--- Task instructions ---
The full listing is needed, transcribed word for word.

--- --- ---

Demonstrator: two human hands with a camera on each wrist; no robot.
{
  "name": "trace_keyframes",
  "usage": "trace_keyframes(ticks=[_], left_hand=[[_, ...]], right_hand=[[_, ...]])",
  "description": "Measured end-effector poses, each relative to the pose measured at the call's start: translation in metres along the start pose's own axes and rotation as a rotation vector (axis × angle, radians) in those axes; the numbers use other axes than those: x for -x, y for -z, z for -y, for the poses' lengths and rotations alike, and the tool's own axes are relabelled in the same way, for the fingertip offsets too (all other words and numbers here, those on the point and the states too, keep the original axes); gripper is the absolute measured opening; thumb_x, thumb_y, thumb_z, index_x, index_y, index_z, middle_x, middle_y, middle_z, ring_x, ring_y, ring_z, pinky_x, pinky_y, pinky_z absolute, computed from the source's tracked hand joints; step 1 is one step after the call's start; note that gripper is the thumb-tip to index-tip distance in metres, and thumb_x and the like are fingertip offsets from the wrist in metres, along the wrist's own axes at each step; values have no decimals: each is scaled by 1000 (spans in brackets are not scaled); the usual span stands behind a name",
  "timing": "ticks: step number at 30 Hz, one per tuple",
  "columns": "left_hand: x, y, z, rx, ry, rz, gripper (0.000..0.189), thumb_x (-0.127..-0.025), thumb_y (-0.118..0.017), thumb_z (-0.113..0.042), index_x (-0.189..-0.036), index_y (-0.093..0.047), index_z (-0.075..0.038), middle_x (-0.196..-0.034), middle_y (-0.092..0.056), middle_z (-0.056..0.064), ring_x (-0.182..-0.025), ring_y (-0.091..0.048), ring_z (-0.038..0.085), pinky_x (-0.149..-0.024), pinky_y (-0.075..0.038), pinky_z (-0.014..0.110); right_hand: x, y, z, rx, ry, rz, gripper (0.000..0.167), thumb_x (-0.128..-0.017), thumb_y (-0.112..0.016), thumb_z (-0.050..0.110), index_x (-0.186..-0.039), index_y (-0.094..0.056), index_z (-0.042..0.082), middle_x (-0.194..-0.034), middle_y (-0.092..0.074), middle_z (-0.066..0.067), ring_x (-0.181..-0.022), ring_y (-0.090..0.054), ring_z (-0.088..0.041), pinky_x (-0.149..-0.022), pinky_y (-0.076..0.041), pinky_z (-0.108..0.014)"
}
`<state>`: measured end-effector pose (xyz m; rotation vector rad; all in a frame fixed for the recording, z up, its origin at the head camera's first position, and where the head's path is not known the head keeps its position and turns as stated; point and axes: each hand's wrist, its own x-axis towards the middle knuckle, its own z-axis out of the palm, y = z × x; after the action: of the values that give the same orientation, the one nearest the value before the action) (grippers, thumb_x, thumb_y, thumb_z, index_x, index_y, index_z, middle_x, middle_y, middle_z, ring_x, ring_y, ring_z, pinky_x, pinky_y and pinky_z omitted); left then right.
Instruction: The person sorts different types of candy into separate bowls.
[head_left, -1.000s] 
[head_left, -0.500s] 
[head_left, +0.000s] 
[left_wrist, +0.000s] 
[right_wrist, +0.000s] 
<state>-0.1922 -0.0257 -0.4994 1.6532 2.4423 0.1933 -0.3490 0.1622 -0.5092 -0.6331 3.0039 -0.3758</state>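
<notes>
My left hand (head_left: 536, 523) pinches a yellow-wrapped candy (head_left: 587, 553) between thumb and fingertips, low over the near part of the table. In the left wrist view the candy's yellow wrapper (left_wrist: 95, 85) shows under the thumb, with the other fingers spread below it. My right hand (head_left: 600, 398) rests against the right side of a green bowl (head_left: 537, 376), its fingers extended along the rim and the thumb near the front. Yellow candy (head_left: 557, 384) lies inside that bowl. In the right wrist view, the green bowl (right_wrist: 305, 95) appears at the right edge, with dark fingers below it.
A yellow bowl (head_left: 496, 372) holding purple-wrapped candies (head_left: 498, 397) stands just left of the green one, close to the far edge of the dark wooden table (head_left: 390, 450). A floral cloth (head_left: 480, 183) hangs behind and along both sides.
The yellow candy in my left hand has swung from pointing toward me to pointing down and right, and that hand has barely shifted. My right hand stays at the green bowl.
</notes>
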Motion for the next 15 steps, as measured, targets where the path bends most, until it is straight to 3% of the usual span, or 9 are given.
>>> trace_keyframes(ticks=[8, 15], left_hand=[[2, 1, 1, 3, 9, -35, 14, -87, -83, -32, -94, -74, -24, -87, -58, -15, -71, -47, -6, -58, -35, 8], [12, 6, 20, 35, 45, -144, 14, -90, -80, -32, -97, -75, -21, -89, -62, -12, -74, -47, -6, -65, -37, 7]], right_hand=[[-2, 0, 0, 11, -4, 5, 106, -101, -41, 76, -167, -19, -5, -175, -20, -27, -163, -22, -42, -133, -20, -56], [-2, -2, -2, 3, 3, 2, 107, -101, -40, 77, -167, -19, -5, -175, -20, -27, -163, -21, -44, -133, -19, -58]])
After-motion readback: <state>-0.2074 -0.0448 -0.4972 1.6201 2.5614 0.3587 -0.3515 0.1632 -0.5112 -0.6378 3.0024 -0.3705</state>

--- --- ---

--- Final answer ---
Demonstrator: two human hands with a camera on each wrist; no robot.
{
  "name": "trace_keyframes",
  "usage": "trace_keyframes(ticks=[_], left_hand=[[_, ...]], right_hand=[[_, ...]])",
  "description": "Measured end-effector poses, each relative to the pose measured at the call's start: translation in metres along the start pose's own axes and rotation as a rotation vector (axis × angle, radians) in those axes; the numbers use other axes than those: x for -x, y for -z, z for -y, for the poses' lengths and rotations alike, and the tool's own axes are relabelled in the same way, for the fingertip offsets too (all other words and numbers here, those on the point and the states too, keep the original axes); gripper is the absolute measured opening; thumb_x, thumb_y, thumb_z, index_x, index_y, index_z, middle_x, middle_y, middle_z, ring_x, ring_y, ring_z, pinky_x, pinky_y, pinky_z absolute, computed from the source's tracked hand joints; step 1 is one step after the call's start; note that gripper is the thumb-tip to index-tip distance in metres, and thumb_x and the like are fingertip offsets from the wrist in metres, along the wrist's own axes at each step; values have no decimals: each is scaled by 1000 (spans in brackets are not scaled); the usual span stands behind a name",
  "timing": "ticks: step number at 30 Hz, one per tuple",
  "columns": "left_hand: x, y, z, rx, ry, rz, gripper (0.000..0.189), thumb_x (-0.127..-0.025), thumb_y (-0.118..0.017), thumb_z (-0.113..0.042), index_x (-0.189..-0.036), index_y (-0.093..0.047), index_z (-0.075..0.038), middle_x (-0.196..-0.034), middle_y (-0.092..0.056), middle_z (-0.056..0.064), ring_x (-0.182..-0.025), ring_y (-0.091..0.048), ring_z (-0.038..0.085), pinky_x (-0.149..-0.024), pinky_y (-0.075..0.038), pinky_z (-0.014..0.110); right_hand: x, y, z, rx, ry, rz, gripper (0.000..0.167), thumb_x (-0.128..-0.017), thumb_y (-0.112..0.016), thumb_z (-0.050..0.110), index_x (-0.186..-0.039), index_y (-0.094..0.056), index_z (-0.042..0.082), middle_x (-0.194..-0.034), middle_y (-0.092..0.074), middle_z (-0.066..0.067), ring_x (-0.181..-0.022), ring_y (-0.090..0.054), ring_z (-0.088..0.041), pinky_x (-0.149..-0.022), pinky_y (-0.076..0.041), pinky_z (-0.108..0.014)"
}
`<state>`: measured end-effector pose (xyz m; rotation vector rad; all in a frame fixed for the recording, z up, its origin at the head camera's first position, and where the head's path is not known the head keeps its position and turns as stated; point and axes: each hand's wrist, its own x-axis towards the middle knuckle, its own z-axis out of the palm, y = z × x; after the action: of the values that give the same orientation, the one nearest the value before the action) (grippers, thumb_x, thumb_y, thumb_z, index_x, index_y, index_z, middle_x, middle_y, middle_z, ring_x, ring_y, ring_z, pinky_x, pinky_y and pinky_z omitted); left then right.
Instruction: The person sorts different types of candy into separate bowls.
[head_left, -1.000s] 
[head_left, -0.500s] 
[head_left, +0.000s] 
[left_wrist, +0.000s] 
[right_wrist, +0.000s] 
<state>-0.1922 -0.0257 -0.4994 1.6532 2.4423 0.1933 -0.3490 0.1622 -0.5092 -0.6331 3.0039 -0.3758</state>
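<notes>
My left hand (head_left: 536, 523) pinches a yellow-wrapped candy (head_left: 587, 553) between thumb and fingertips, low over the near part of the table. In the left wrist view the candy's yellow wrapper (left_wrist: 95, 85) shows under the thumb, with the other fingers spread below it. My right hand (head_left: 600, 398) rests against the right side of a green bowl (head_left: 537, 376), its fingers extended along the rim and the thumb near the front. Yellow candy (head_left: 557, 384) lies inside that bowl. In the right wrist view, the green bowl (right_wrist: 305, 95) appears at the right edge, with dark fingers below it.
A yellow bowl (head_left: 496, 372) holding purple-wrapped candies (head_left: 498, 397) stands just left of the green one, close to the far edge of the dark wooden table (head_left: 390, 450). A floral cloth (head_left: 480, 183) hangs behind and along both sides.
The yellow candy in my left hand has swung from pointing toward me to pointing down and right, and that hand has barely shifted. My right hand stays at the green bowl.
</notes>
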Motion for the next 15 steps, as measured, targets where the path bends most, until it is straight to 3% of the usual span, or 9 are given.
>>> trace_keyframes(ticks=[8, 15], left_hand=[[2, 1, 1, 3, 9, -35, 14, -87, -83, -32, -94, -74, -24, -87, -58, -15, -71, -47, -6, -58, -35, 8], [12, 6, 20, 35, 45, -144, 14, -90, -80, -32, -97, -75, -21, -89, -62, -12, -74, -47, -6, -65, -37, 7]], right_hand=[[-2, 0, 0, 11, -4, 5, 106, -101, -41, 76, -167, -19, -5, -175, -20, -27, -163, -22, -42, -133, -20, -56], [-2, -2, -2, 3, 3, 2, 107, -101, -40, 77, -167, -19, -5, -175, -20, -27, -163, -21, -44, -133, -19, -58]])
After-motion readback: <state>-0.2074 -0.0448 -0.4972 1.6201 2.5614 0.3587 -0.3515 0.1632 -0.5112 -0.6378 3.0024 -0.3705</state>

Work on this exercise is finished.